**YOUR TASK**. Copy out each line of the material exactly. Pictures do not belong in the copy.

####################

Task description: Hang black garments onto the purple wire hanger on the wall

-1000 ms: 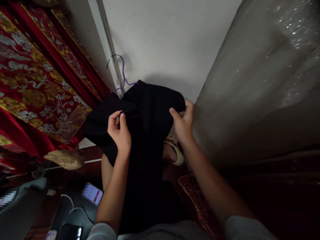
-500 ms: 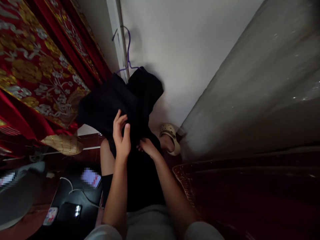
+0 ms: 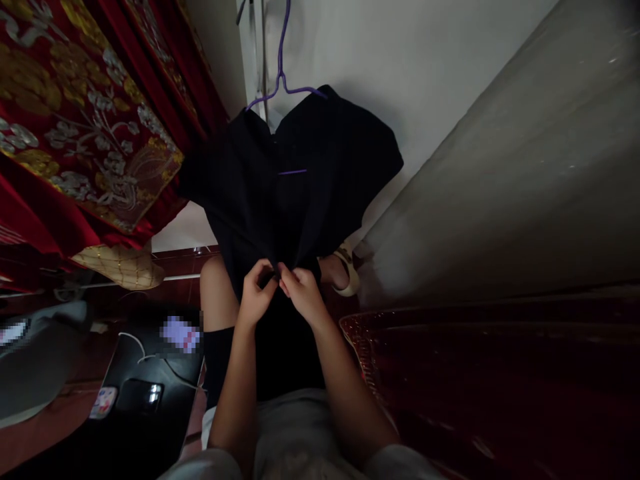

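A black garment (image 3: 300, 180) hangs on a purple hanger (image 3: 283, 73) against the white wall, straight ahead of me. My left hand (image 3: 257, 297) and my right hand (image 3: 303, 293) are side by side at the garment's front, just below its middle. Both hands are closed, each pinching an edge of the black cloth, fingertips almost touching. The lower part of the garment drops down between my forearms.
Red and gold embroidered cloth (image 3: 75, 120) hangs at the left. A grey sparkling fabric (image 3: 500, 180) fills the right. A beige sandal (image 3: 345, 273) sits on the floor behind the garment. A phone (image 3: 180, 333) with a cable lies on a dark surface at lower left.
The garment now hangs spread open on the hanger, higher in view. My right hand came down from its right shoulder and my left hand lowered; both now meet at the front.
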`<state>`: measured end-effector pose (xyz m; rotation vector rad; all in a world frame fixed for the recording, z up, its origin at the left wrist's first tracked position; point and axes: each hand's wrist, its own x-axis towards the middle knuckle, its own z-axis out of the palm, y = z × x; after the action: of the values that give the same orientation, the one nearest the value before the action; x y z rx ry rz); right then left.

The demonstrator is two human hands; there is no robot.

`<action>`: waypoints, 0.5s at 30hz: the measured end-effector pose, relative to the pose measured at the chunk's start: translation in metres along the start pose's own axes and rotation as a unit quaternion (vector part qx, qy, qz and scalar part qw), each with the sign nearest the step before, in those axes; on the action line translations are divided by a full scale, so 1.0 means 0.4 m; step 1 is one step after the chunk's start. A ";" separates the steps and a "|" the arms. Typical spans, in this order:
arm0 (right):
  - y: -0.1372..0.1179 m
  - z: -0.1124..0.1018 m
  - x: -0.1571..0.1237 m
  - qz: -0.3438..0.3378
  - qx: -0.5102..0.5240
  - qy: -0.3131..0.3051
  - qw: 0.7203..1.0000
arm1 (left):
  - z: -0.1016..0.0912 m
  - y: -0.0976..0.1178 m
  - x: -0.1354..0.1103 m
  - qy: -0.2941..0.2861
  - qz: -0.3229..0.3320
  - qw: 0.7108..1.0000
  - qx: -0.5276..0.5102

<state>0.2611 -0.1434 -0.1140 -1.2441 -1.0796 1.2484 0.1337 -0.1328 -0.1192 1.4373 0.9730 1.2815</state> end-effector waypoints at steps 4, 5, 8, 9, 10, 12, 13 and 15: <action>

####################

**RESULT OF THIS TASK**.
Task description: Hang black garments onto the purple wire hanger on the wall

-1000 ms: 
-500 ms: 
+0 ms: 

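A black garment (image 3: 300, 180) hangs on a purple hanger (image 3: 283, 73) against the white wall, straight ahead of me. My left hand (image 3: 257, 297) and my right hand (image 3: 303, 293) are side by side at the garment's front, just below its middle. Both hands are closed, each pinching an edge of the black cloth, fingertips almost touching. The lower part of the garment drops down between my forearms.
Red and gold embroidered cloth (image 3: 75, 120) hangs at the left. A grey sparkling fabric (image 3: 500, 180) fills the right. A beige sandal (image 3: 345, 273) sits on the floor behind the garment. A phone (image 3: 180, 333) with a cable lies on a dark surface at lower left.
The garment now hangs spread open on the hanger, higher in view. My right hand came down from its right shoulder and my left hand lowered; both now meet at the front.
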`<state>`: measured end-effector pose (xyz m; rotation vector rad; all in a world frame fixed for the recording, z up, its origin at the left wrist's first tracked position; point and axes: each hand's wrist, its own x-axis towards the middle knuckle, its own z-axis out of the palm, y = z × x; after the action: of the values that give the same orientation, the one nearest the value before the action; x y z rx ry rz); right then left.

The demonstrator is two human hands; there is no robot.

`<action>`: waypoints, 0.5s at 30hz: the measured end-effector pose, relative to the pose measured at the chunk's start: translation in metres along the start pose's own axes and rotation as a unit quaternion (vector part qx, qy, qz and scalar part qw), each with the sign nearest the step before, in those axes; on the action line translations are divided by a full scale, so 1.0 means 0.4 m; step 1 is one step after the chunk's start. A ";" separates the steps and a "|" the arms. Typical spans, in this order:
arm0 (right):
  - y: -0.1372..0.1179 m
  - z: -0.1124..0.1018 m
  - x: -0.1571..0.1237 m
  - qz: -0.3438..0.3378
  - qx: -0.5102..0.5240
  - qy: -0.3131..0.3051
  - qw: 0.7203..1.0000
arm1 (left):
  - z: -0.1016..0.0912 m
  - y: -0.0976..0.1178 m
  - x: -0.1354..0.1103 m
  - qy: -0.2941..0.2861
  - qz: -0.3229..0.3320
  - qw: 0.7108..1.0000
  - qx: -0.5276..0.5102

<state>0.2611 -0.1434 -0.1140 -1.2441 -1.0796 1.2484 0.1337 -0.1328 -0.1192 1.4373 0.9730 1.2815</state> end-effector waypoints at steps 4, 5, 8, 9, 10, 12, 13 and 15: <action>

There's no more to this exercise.